My Research Projects

A Hybrid Deep Ensemble and Evidential Regression Framework for Dual Uncertainty Quantification in Agricultural Yield Prediction (2024)

Agriculture-Artificial Intelligence-Data Science-Deep Learning

Author:
Mohammad Motaghianfar


Abstract

Predicting crop yields accurately is vital for ensuring food security worldwide, but most machine learning models only give a single number without showing how certain they are. This makes it hard for farmers and decision-makers to manage risks. Uncertainties in yield predictions come from two sources: the model’s limitations (epistemic) and natural variability in data (aleatoric). Current methods often mix these up, which isn’t ideal.

We developed a new method that combines Deep Ensembles and Evidential Regression to measure both types of uncertainty clearly. We tested it on a synthetic dataset with 16,000 samples, including factors like soil quality, weather, and farming practices. Our model performed well, with an error rate (RMSE) of 194.27 kg/hectare and an R² of 0.85. It also provided reliable 95% prediction intervals, covering 84.2% of actual outcomes. Most of the uncertainty (99.97%) came from natural variability, showing how unpredictable farming can be.

This approach offers trustworthy predictions and uncertainty estimates, helping farmers make informed, risk-aware decisions.
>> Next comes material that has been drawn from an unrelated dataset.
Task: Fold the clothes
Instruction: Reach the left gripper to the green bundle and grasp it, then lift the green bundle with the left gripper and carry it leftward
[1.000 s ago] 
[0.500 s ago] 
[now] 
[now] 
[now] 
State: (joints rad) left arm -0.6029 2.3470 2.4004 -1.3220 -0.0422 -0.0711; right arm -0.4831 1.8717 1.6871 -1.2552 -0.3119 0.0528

Future work should test this on real-world data and incorporate expert farming knowledge to improve results.

Keywords: uncertainty quantification, evidential deep learning, crop yield prediction, deep ensembles, precision agriculture


1. Introduction

Predicting crop yields is tricky because of unpredictable factors like weather, soil differences, and farming choices. Most machine learning models just give a single estimate without indicating how reliable it is, which isn’t very helpful for farmers or policymakers who need to weigh risks.

Recent advances in uncertainty quantification, like Bayesian Neural Networks and Deep Ensembles, try to address this but often lump all uncertainties together. A newer technique, evidential deep learning, shows promise in separating model-related and data-related uncertainties, but it hasn’t been widely used in agriculture.

Our research tackles this gap by creating a hybrid method that blends Deep Ensembles with Evidential Regression. Our goals were to: (1) build an efficient way to measure both types of uncertainty, (2) test it on agricultural yield data, and (3) provide clear uncertainty estimates to support real-world decisions.


2. Methods

Data and Materials

We used a synthetic dataset called the Synthetic Agricultural Yield Prediction Dataset, which includes 16,000 training samples and 4,000 test samples. Each sample has six features: soil quality, seed variety, fertilizer amount, sunny days, rainfall, and irrigation schedule, with crop yield (in kg/hectare) as the target.

Preprocessing and Procedures

We standardized the features to ensure consistency and converted categorical data (like seed variety) into a format the model could use. The training data was split 80-20 for training and validation, and we scaled the yield values to make the model’s training process smoother.

Models and Algorithms

Our method uses five neural networks with the same structure (64-32-4 nodes) but different starting points to add variety. Each network has an evidential output layer that predicts four parameters to model uncertainty through a Normal-Inverse-Gamma distribution. We used a custom loss function based on the Student’s t-distribution to train the model.

Evaluation Metrics

We measured the model’s accuracy with RMSE (root mean square error) and MAE (mean absolute error). For uncertainty, we checked how often the actual yields fell within the predicted 95% confidence intervals and broke down the uncertainty into its aleatoric and epistemic parts.


3. Results

Our model achieved an RMSE of 194.27 kg/hectare and an MAE of 155.36 kg/hectare, with an R² of 0.85, showing strong predictive accuracy. The 95% prediction intervals covered 84.2% of actual outcomes, meaning the model’s confidence estimates were fairly reliable but slightly cautious.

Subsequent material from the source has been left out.